Tuesday, June 8, 1999 Published at 06:47 GMT 07:47 UK
No negotiation with Milosevic - Blair
Tony Blair: "Nobody trusts Milosevic"
The UK prime minister has reiterated his tough message to Yugoslav President Slobodan Milosevic that there will be "no negotiation" over settling the Kosovo peace agreement.
Terms were set out last Thursday for the withdrawal of Serb forces from Kosovo by Europe and Russia.
Mr Blair said one of the reasons he had been cautious over the agreement was that "nobody trusts Milosevic".
"That is totally unacceptable. All of the people who have committed atrocities have got to go."
Lieutenant-General Sir Mike Jackson, who commands Nato's K-For peacekeeping force being assembled in Macedonia, has also sent out a message of no compromise.
"The Serb assembly took (the peace agreement) by 2-1," he said. "The Yugoslavs at the moment aren't willing to put into effect the mechanism to make it work.
"We are waiting to hear from them. Frankly I have got no more to say to them."
Back in the UK, contingency plans for extra troops in Kosovo are being made. Senior military sources said 8,000 Territorial Army (TA) troops could be called up if Nato is forced to make an opposed invasion of Kosovo.

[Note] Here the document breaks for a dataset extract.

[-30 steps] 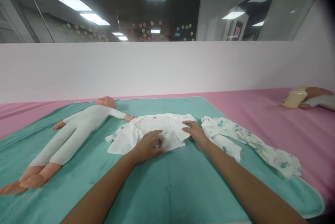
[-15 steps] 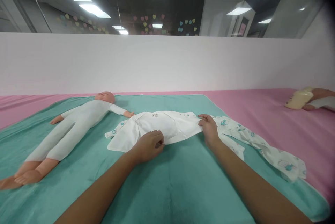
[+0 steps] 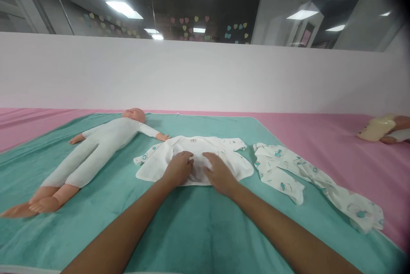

A senior military source said: "We are drilling down through the chain of command in Britain to gauge the number of people available and in what units they are based.
"They would be needed in the Balkans in the event of Option B Minus - an aggressive invasion force for an opposed entry into Kosovo.
"This is contingency planning, people are not being called up but the plans are being laid, thought out and can be acted upon if needed."
'Milosevic back in line'
But on Monday, Downing Street said President Milosevic may be moving towards compliance with the agreement's terms.
Mr Blair spoke by telephone to the Finnish President, Martti Ahtisaari, after the EU's Balkans peace envoy had spoken to President Milosevic.
UK Government officials say "the indications from Mr Ahtisaari's call to Milosevic were that Milosevic was getting back in line".
The prime minister's spokesman said "work on all the options continues to be carried out" as the search for a resolution to the crisis continued.